Maximize Derivatives Transparency: An opaque derivatives market was one reason for the systemic impact of the subprime mortgage crisis. Greater transparency will permit greater over­sight by both market participants and regulators, and will also allow end-users to negotiate better terms with Wall Street and in turn lower trading costs.

Repeal Dodd-Frank: Governor Huntsman believes that Dodd-Frank was an inappropriate regulatory response to the Panic of 2008. The legislation, signed into law by President Obama in summer 2010, ignored the government’s pervasive role in causing the crisis, assures future transfers from taxpayers to bankers by institutionalizing a government backstop for too-big-to-fail firms, and imposes massive new regulations and unreasonable compliance costs on smaller financial firms.

End Wall Street's Reliance On Excessive Short-Term Leverage: The mismatch in maturities was at the core of much of the Panic of 2008, and it cannot be sustained. As president, Jon Huntsman will also implement tax reform that includes eliminating the deduction for interest payments that gives a preference to debt over equity, thus ending subsidies for excess leverage.

Fix Basel: Governor Huntsman believes that risk needs to be acknowledged and managed properly. The Basel III Accord primes the pump for the next financial crisis by putting its thumb on the scale of sovereign debt, making it less expensive for banks to invest in those instruments without making a realistic risk assessment.

Ensure a Stable Dollar Policy: Jon Huntsman supports a strong and stable dollar. As president, he will appoint Federal Reserve Board Governors and a Chairman who believe in sound money. The United States cannot devalue our way to prosperity and efforts to do so risk a “beggar thy neighbor” round of devaluations, which will ultimately harm American exporters and risk the dollar’s privileged position as the primary global reserve currency.

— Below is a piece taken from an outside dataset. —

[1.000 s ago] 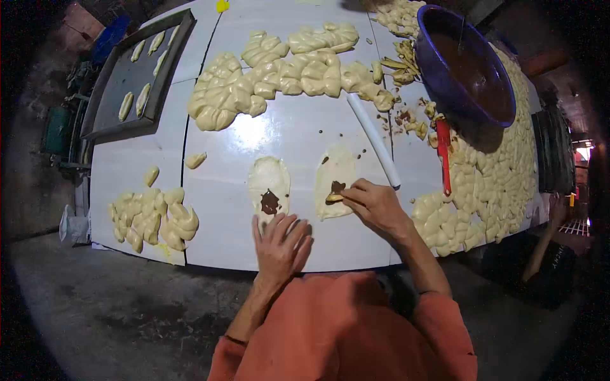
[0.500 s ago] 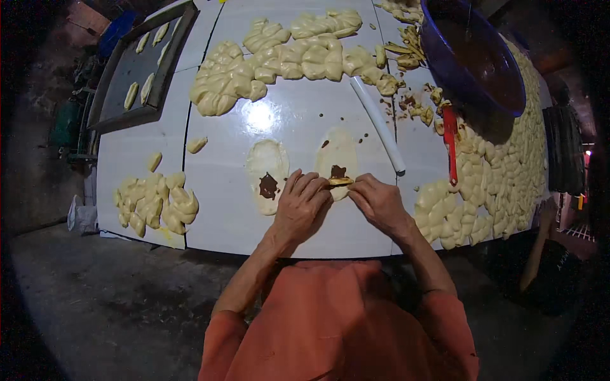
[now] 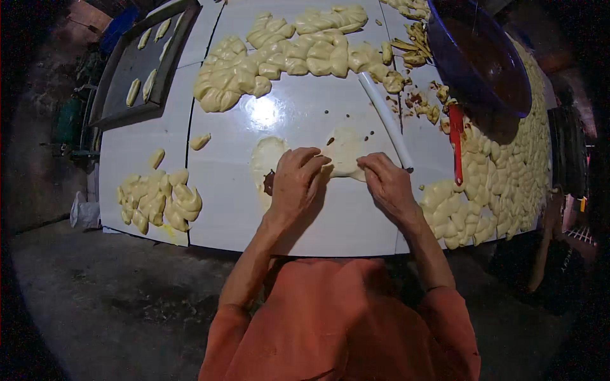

Shut Down Fannie Mae and Freddie Mac: As president, Jon Huntsman will dismantle Fannie Mae and Freddie Mac. Eliminating the GSEs should not be controversial. At its heart, the Panic of 2008 was a crisis born of crony capitalism. It is unconscionable that five years after the start of the housing crisis, these companies have not seen a serious reform proposal and most of their executives are still in power.

Restore the Rule Of Law: President Huntsman’s administration will direct the Department of Justice to take the lead in investigating and brokering an agreement to resolve the widespread legal abuses such as the robo-signing scandal that unfolded in the aftermath of the housing bubble.

European Sovereign Debt Crisis: The recent failure of MF Global illustrates the danger that the unfolding sovereign debt crisis poses for domestic financial markets. The world works better when the United States leads and as president, Jon Huntsman will be supportive of a European-led global response to the ongoing crisis; the pell-mell response to date has created additional uncertainty, worsening the crisis.